Fallback path — mos = (vmaf - 30) / 14¶
Why this specific linear remap, and not a more sophisticated calibration?
- It maps VMAF 30 (visibly distorted) to MOS 0 (clamped to 1) and VMAF 100 (transparent) to MOS 5, giving a plausible 5-point estimate without per-codec calibration data.
- The slope
1/14is the inverse of the empirical(MOS - 1) * 14 + 30 ≈ VMAFregression Netflix's blog post on VMAF-vs-MOS approximations cites; using their inverse keeps the fallback in the same ball-park as the legacy assumption. - The clamp to
[1, 5]keeps the surface honest — anything outside the MOS scale is a fallback artefact, not a real prediction.
The model card flags the fallback as approximate, not authoritative; callers that need MOS for a non-debug purpose should ensure the ONNX is shipped or block on the production-flip retrain.
Follow-ups¶
- Extend the KonViD ingester (
ai/scripts/konvid_*_to_corpus_jsonl.py) to emit the canonical-6 + saliency + shot-metadata columns. Today's trainer accepts those columns when present and zero-fills when absent, so the change is forward-compatible. - When PR #447 lands, re-run the trainer without
--smokeand re-evaluate the production-flip gate. If it clears, flip the model card fromProposedtoAcceptedand updatedocs/state.md. - ENCODER_VOCAB v4 expansion (LSVQ, YouTube-UGC) — append-only schema bump, retrain under the same seed.
References¶
- ADR-0325 — parent corpus-ingestion ADR.

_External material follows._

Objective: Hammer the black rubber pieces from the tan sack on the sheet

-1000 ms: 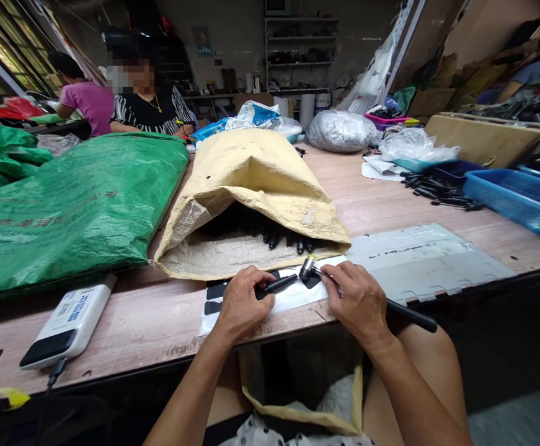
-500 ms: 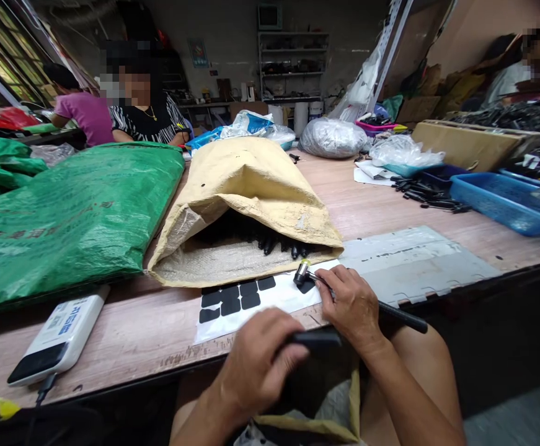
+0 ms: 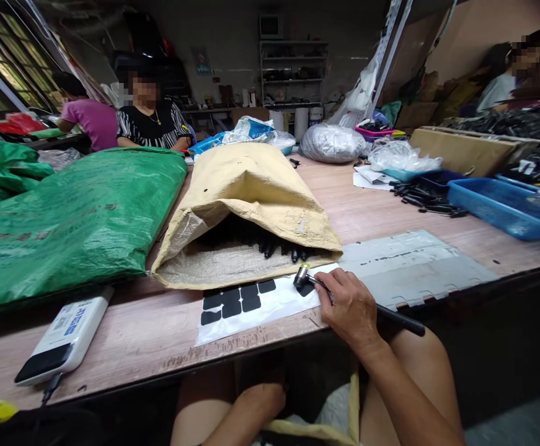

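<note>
My right hand [image 3: 351, 303] is closed around a small hammer [image 3: 413, 323]. Its metal head has a yellow face and rests over the white sheet with black rounded stickers [image 3: 242, 300]. Below the table edge, my left hand [image 3: 270, 399] reaches into shadow at the mouth of a yellow-rimmed sack [image 3: 316, 428] between my knees; its fingers are hidden, and so is anything in them. Just behind the sheet lies a large cream sack [image 3: 255, 173], mouth towards me, with black tool-like pieces [image 3: 270, 248] showing inside.
A green sack [image 3: 79, 210] and a white power bank [image 3: 65, 334] with a cable lie at left. To the right are a grey plate [image 3: 418, 260], a blue tray [image 3: 506, 207] and loose black pieces [image 3: 425, 198]. Other people sit beyond the table.
My left hand has dropped below the table edge into the sack's shadow; the black handle-shaped piece it held is out of sight. My right hand stays put with the hammer.
</note>
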`<action>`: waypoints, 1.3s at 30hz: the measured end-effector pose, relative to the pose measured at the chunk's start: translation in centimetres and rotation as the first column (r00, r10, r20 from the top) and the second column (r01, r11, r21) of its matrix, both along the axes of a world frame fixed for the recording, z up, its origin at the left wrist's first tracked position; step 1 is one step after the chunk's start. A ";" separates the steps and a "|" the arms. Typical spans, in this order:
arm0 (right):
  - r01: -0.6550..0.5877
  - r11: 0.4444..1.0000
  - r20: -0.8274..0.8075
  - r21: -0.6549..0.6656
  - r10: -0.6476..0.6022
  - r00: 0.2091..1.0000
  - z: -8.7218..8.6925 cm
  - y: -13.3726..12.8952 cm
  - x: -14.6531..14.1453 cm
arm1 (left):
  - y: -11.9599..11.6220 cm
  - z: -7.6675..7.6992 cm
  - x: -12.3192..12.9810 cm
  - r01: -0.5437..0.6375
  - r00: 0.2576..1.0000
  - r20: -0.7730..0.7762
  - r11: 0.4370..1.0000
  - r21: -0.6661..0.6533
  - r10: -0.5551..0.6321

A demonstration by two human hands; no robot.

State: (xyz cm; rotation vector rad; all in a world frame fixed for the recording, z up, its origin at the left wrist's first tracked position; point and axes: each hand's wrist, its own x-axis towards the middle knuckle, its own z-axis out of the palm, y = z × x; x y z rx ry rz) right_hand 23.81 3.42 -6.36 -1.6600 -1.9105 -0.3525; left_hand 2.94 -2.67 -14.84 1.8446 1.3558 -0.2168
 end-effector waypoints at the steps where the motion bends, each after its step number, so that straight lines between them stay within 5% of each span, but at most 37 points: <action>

- ADR-0303 — production-flip protocol shape.
- ADR-0258 — ONNX op-allowlist this graph conforms to.
- ADR-0223 — shot-metadata source.
- ADR-0286 — saliency-feature source.
- Research-0086 — KonViD-150k corpus feasibility audit.
- PR #440 — KonViD-1k Phase 1 ingestion.
- PR #447 — KonViD-150k Phase 2 ingestion (in flight).